Some investment treaties contain a provision that defines qualifying investments as those made, accepted or established “in accordance with the [host State’s] laws” or include a separate clause requiring the qualifying investments to be made “in accordance with the laws and regulations” of the host State.1 


Whether the requirement of legality should be presumed where the applicable treaty contains no such explicit provision or clause is controversial.
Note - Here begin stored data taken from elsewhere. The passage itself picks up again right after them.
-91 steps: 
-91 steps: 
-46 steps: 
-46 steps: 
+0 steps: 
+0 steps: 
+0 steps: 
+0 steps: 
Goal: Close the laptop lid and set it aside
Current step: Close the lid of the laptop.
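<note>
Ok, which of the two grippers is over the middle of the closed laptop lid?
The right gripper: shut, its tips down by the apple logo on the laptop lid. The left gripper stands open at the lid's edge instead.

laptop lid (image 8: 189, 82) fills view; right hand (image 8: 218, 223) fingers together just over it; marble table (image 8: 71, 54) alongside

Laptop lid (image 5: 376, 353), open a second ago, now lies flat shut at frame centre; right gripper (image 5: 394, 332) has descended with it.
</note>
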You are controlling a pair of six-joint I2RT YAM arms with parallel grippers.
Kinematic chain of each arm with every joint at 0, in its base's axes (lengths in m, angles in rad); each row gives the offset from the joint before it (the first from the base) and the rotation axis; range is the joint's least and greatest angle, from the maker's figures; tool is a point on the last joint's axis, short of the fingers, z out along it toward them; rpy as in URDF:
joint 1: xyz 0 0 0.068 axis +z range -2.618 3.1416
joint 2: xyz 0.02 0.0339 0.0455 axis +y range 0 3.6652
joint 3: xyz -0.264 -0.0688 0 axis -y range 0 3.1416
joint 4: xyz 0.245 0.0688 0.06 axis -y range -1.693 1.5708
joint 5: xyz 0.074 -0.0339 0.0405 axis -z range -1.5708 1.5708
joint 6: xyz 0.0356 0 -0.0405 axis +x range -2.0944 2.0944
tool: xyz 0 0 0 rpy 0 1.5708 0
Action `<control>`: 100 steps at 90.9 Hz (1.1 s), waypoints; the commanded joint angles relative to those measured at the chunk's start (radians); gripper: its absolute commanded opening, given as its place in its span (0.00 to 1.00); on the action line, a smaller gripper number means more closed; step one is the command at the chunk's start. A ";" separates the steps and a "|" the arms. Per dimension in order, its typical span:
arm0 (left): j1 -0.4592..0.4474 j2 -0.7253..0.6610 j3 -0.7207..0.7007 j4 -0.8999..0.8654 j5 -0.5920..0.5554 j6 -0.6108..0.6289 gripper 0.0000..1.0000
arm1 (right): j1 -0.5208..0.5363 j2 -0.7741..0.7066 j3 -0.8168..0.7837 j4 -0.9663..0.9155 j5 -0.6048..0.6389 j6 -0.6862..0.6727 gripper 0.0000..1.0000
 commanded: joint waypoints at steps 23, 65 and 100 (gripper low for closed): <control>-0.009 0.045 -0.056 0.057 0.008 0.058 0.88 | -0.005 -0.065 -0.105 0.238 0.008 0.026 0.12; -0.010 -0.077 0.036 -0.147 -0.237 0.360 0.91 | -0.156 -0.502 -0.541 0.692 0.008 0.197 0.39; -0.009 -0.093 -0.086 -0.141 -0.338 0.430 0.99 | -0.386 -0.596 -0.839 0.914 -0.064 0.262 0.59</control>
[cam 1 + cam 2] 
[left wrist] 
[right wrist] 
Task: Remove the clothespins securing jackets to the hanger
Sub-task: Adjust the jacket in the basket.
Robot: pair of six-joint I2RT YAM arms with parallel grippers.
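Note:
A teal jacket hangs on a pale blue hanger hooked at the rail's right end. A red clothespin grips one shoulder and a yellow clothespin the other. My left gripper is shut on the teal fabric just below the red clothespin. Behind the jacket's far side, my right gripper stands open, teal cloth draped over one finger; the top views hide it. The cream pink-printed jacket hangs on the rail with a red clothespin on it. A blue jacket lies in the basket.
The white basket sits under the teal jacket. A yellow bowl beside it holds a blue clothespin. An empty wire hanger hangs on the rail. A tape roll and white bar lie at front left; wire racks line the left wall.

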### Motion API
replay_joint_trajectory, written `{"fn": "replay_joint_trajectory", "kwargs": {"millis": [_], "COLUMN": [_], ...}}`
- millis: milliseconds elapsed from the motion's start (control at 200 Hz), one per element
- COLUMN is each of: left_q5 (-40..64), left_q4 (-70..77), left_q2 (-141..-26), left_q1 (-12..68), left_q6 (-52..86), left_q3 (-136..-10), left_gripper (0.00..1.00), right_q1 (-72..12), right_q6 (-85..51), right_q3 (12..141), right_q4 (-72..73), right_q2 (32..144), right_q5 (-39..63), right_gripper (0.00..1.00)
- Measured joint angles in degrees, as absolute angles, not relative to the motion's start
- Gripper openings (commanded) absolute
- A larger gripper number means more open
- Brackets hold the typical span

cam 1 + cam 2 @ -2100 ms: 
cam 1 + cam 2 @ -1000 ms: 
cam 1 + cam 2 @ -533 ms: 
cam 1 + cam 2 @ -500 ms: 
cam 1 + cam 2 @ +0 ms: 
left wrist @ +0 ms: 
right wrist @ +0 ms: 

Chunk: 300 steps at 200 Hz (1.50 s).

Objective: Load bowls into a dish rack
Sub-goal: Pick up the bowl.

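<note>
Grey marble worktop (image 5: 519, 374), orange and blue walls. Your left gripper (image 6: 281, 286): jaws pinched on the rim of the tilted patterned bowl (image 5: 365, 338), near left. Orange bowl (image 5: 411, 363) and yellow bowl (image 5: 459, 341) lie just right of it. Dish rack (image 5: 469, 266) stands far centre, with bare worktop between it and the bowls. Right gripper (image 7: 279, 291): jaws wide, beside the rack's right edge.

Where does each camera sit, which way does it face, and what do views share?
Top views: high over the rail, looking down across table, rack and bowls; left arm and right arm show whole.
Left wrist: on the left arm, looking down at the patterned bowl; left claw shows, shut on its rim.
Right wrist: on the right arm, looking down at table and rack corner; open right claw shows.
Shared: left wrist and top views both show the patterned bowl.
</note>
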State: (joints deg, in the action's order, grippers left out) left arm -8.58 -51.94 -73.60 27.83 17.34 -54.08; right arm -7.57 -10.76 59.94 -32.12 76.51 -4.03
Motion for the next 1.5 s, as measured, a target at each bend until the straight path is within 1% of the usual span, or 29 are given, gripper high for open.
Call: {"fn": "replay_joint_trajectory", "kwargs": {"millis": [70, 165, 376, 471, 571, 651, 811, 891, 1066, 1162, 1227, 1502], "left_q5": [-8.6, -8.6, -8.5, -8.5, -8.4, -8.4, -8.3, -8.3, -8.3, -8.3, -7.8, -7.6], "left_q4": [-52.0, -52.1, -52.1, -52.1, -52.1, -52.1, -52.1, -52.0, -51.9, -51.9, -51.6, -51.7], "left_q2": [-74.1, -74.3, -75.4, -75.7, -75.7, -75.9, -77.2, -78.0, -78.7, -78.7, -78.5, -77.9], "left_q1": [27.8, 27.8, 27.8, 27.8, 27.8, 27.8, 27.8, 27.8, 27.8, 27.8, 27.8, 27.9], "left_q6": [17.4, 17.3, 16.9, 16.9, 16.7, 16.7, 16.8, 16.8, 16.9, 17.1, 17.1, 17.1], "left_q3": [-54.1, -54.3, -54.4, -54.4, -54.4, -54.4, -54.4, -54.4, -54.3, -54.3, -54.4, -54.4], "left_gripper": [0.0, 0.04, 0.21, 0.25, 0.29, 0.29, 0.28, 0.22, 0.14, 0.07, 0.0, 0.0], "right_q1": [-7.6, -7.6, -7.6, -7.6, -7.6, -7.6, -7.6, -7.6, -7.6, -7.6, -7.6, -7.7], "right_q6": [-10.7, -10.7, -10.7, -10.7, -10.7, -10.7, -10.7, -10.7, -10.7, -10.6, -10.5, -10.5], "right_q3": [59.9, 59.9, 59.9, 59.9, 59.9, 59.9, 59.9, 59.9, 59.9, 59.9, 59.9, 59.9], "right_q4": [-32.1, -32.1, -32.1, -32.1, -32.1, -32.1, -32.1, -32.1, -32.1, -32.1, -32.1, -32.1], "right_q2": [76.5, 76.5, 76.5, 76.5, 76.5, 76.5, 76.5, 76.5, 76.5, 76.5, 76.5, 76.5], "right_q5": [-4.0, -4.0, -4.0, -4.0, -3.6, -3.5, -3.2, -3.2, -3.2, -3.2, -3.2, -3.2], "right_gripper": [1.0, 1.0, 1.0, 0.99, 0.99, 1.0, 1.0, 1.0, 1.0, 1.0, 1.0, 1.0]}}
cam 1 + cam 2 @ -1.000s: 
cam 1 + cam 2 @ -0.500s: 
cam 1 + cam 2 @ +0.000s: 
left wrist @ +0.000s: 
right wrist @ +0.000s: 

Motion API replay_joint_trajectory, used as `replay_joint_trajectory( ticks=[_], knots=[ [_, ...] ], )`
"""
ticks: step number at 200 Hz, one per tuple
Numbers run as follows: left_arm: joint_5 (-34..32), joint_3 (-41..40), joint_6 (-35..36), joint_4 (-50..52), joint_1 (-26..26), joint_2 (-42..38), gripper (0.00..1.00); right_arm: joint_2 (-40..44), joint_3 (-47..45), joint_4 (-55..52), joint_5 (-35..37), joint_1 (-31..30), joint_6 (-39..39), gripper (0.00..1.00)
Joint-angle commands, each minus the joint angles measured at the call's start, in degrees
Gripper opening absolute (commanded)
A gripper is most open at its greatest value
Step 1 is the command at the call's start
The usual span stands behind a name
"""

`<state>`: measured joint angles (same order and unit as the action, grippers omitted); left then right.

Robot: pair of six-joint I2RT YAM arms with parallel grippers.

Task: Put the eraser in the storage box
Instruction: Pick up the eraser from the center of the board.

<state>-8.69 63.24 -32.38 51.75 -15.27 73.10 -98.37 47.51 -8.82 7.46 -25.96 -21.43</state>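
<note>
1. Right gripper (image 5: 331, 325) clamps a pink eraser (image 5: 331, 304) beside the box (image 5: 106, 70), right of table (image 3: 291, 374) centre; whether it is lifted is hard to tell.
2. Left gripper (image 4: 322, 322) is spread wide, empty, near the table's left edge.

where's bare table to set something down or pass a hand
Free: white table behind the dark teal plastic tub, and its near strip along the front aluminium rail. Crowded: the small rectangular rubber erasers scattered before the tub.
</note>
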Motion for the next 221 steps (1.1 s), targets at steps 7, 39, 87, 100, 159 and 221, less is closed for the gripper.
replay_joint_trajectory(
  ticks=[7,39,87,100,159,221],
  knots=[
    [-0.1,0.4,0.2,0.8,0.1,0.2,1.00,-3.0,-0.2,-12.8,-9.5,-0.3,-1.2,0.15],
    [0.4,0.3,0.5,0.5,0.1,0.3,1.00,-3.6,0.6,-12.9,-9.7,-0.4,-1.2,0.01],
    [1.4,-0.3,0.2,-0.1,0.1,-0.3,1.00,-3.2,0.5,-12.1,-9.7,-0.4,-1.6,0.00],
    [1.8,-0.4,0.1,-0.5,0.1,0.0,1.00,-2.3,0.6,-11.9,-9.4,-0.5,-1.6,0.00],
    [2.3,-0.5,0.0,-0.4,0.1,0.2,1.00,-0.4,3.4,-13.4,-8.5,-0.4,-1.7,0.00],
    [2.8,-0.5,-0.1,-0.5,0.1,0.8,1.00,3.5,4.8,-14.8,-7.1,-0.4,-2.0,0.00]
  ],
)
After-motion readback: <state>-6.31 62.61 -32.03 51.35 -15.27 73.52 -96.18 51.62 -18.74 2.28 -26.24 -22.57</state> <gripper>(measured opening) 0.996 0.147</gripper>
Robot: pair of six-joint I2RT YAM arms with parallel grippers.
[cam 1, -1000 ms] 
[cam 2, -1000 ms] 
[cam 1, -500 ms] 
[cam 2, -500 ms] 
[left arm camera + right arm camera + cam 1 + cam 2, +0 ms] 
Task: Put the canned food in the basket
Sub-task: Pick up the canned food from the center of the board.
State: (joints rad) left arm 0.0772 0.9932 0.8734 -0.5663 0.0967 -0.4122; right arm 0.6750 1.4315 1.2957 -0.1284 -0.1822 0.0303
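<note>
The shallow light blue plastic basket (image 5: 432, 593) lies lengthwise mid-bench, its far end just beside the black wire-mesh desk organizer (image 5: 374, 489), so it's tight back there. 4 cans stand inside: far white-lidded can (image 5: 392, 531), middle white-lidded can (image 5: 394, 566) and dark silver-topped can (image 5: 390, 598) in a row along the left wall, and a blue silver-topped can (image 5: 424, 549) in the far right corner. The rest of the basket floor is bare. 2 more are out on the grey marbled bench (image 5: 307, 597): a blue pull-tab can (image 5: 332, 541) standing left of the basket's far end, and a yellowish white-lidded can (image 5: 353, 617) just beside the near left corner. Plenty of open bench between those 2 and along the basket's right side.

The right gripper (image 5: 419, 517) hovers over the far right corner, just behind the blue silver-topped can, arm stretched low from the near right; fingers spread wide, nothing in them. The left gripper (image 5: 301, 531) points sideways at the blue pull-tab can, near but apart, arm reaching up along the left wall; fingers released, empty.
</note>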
Some tribunals have found that, even in the absence of a legality requirement, the legality of the investment is a prerequisite for their protection under the applicable investment treaties.2 Others have denied reading such an implied condition into the treaty text.3

II. Material scope


Not all violations of the host State’s laws will place the investment beyond the protection of the investment treaty.4 Instead, the scope of the legality requirement covers:

  1. non-trivial violations of the host State’s legal order;5
  2. violations of the host State’s foreign investment regime;6 and
  3. fraud - for instance, to secure the investment or profits.7

If a given violation is not severe enough to render the acquisition or establishment of the relevant investment void or invalid under the applicable law (e.g. trivial registration or notification defects), it will be difficult to argue that it places the investment outside the scope of the investment treaty.8 


Moreover, proportionality of the sanction9 and failure of the host State to prosecute the alleged illegality may also be considered by the tribunals in the context of legality requirement.10

III. Temporal scope


Violations that occur after the investor has acquired or established the investment do not, as a rule, place the investment outside the scope of the investment treaty.11 However, they may have an impact on the assessment of the merits.12

IV. Applicable law


It is uncontroversial that the question of whether the investor made an investment lawfully is to be assessed under the applicable municipal law of the host State.13 This does not mean, however, that the procedural rules applicable to establishing illegality (e.g. rules of civil or criminal procedure) will apply. The procedure remains governed by the relevant arbitration rules and the lex arbitri.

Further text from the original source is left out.